|
Christine,
Apparently, you have a case/control design since you are
using a STRATA statement. You also indicate that you have
80,000 case records and 80,000 control records which would
suggest further that you might have a 1:1 matched study.
If so, then you can restructure your data so that you can
use a simple logistic regression. That should solve your
out-of-memory problem.
So, if you have a 1:1 matched design, here is what you can
do. First, merge the matched case and control records
by stratum (subjid) renaming the exposure variable so that
you have a case exposure variable and a control exposure
variable. We want to compute the difference between the
two exposure variable values. At the same time, you need
to construct a new response variable which has value 1
for ALL records.
With the restructured data, you can fit the conditional
logistic regression model for the 1:1 matched design without
need for the STRATA statement.

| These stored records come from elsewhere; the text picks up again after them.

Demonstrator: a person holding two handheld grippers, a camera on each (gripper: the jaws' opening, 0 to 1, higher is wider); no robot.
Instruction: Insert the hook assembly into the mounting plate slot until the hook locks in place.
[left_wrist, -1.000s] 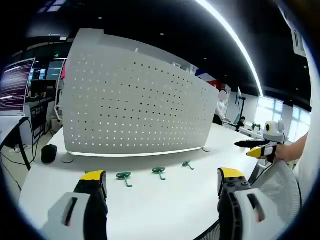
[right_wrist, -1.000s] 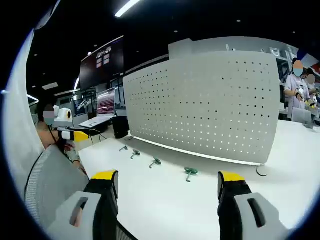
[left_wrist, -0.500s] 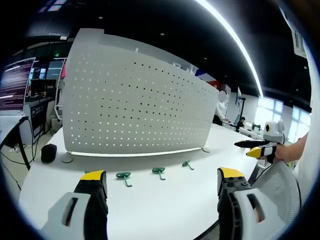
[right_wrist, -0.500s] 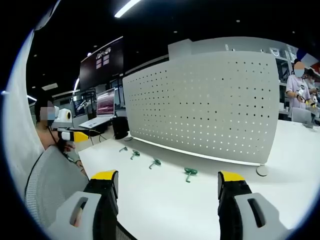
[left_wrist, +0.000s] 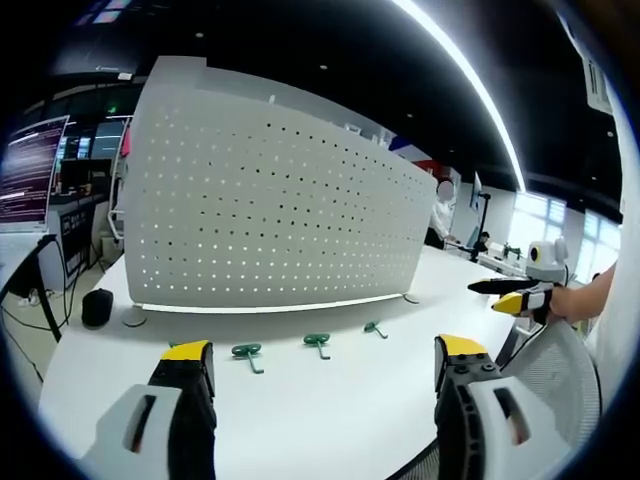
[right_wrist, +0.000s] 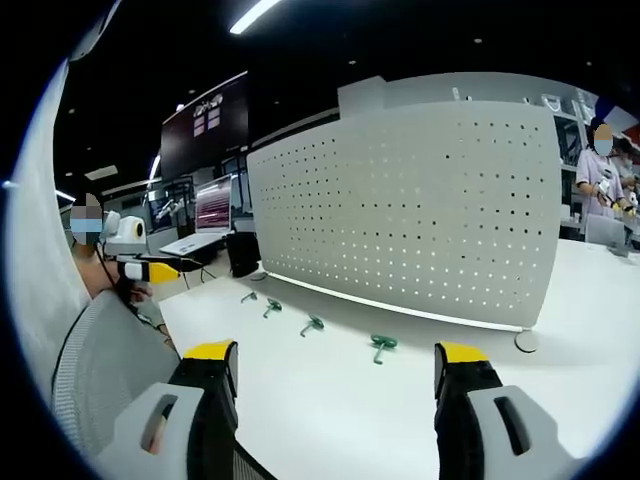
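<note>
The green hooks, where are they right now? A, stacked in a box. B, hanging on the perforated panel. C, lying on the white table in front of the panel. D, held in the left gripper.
C: the green hooks lie loose in a row on the white table in front of the upright perforated panel, and both grippers are open and empty.

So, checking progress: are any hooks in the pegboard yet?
None visibly in: four green hooks lie on the white table before the upright pegboard.
</note>
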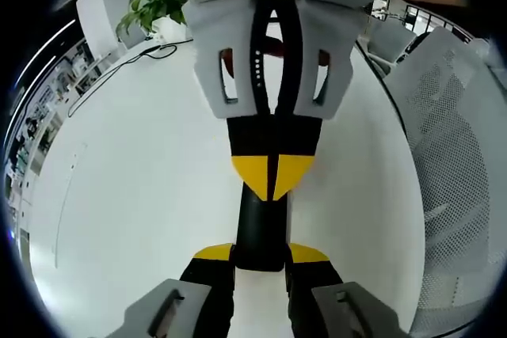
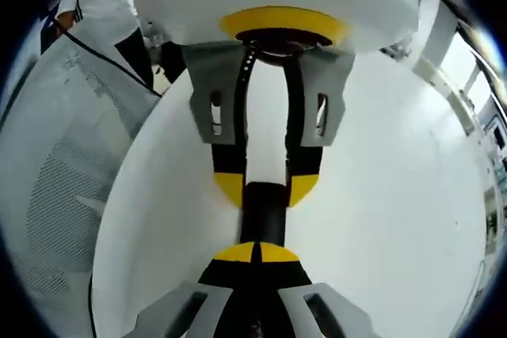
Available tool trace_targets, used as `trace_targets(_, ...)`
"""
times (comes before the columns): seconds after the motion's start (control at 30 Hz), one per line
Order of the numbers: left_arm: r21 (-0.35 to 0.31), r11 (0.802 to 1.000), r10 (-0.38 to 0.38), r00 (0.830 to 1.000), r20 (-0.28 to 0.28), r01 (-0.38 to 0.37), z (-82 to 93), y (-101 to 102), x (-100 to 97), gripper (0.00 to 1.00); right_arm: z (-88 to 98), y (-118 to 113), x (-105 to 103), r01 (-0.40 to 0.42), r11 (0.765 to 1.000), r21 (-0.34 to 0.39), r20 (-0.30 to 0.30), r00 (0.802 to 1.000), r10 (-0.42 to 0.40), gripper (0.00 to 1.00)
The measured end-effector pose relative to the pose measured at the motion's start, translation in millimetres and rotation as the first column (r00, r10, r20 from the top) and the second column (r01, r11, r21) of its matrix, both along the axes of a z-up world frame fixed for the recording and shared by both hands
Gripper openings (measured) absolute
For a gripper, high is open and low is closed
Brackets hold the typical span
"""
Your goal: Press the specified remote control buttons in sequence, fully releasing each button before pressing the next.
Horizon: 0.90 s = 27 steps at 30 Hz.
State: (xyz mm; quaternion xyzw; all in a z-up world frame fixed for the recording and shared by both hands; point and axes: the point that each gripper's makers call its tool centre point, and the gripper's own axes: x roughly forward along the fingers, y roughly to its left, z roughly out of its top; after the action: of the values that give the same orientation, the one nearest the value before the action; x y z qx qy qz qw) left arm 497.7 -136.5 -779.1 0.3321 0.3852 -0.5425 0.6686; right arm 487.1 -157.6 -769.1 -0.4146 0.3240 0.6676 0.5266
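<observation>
A black remote control (image 1: pixel 261 231) is held over the white table (image 1: pixel 142 187), and my left gripper (image 1: pixel 261 255) is shut on it, one yellow-tipped jaw on each side. My right gripper (image 1: pixel 273 176) comes in from the top of the left gripper view, facing the left one. Its jaws are shut together and their yellow tips rest on the remote's far end. In the right gripper view, my right gripper (image 2: pixel 257 252) has its shut tips against the remote (image 2: pixel 264 211), with the left gripper (image 2: pixel 265 187) gripping it beyond. The remote's buttons are hidden.
A potted plant (image 1: pixel 150 5) and a black cable (image 1: pixel 119 69) lie at the table's far end. A grey mesh chair (image 1: pixel 451 156) stands beside the table edge, and it is the same chair (image 2: pixel 55 195) in the right gripper view. A person's sleeve (image 2: pixel 103 13) is behind it.
</observation>
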Motion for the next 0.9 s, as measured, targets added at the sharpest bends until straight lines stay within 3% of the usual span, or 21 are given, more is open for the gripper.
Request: trace_targets(0.9,0.006,1.000,0.008,1.000,0.004,-0.008,0.3,0.9,0.6,0.23,-0.9,0.1,4.8,0.032,0.999,-0.010,-0.010,0.999,-0.032,0.00)
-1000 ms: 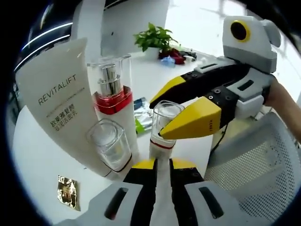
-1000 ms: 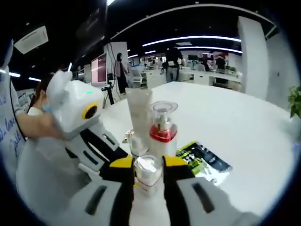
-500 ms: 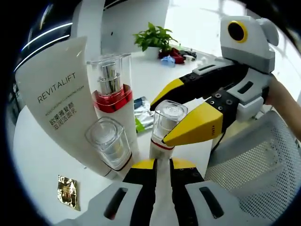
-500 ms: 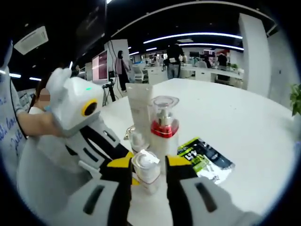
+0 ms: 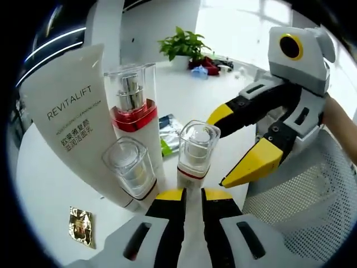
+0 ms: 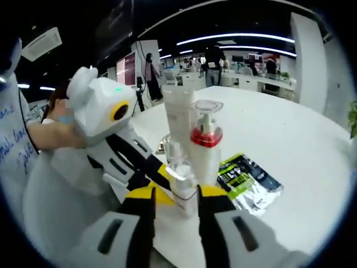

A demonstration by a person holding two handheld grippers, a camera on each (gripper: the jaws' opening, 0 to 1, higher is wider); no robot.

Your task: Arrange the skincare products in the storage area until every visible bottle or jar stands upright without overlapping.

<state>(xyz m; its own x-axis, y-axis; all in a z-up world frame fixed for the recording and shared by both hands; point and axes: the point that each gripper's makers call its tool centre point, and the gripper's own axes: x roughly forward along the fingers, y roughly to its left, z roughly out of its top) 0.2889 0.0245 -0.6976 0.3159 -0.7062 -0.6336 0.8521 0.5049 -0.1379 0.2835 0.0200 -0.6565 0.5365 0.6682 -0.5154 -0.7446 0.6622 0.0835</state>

You can fit the model
employing an ordinary logistic regression WITHOUT AN
INTERCEPT and using the difference of the exposure variables
as the predictor variable.
Code for all of this (using the data set and variables shown
in your post) would be:
proc sort data=outf.tendon_short out=tendon_short;
by subjid;
run;
data matched_logistic_reg;
merge tendon_short(where=(case_flag=1)
rename=(exposure=exposure_case))
tendon_short(where=(case_flag^=1)
rename=(exposure=exposure_control));
by subjid;
exposure_diff = exposure_case - exposure_control;
response = 1;
run;
proc logistic data=matched_logistic_reg;
model response = exposure_diff / noint;
run;
This approach is described by Hosmer and Lemeshow in a
chapter on matched studies in their book "Applied Logistic
Regression". Now, if you have M:N matching, it will be
another whole kettle of fish. But let's start out with
the simple assumption first because I suspect that it will
meet your need.
By the way, if you do have M:N matching so that the above
solution will not work for you, then post back to the list
specifying the maximum values of M and N across all strata.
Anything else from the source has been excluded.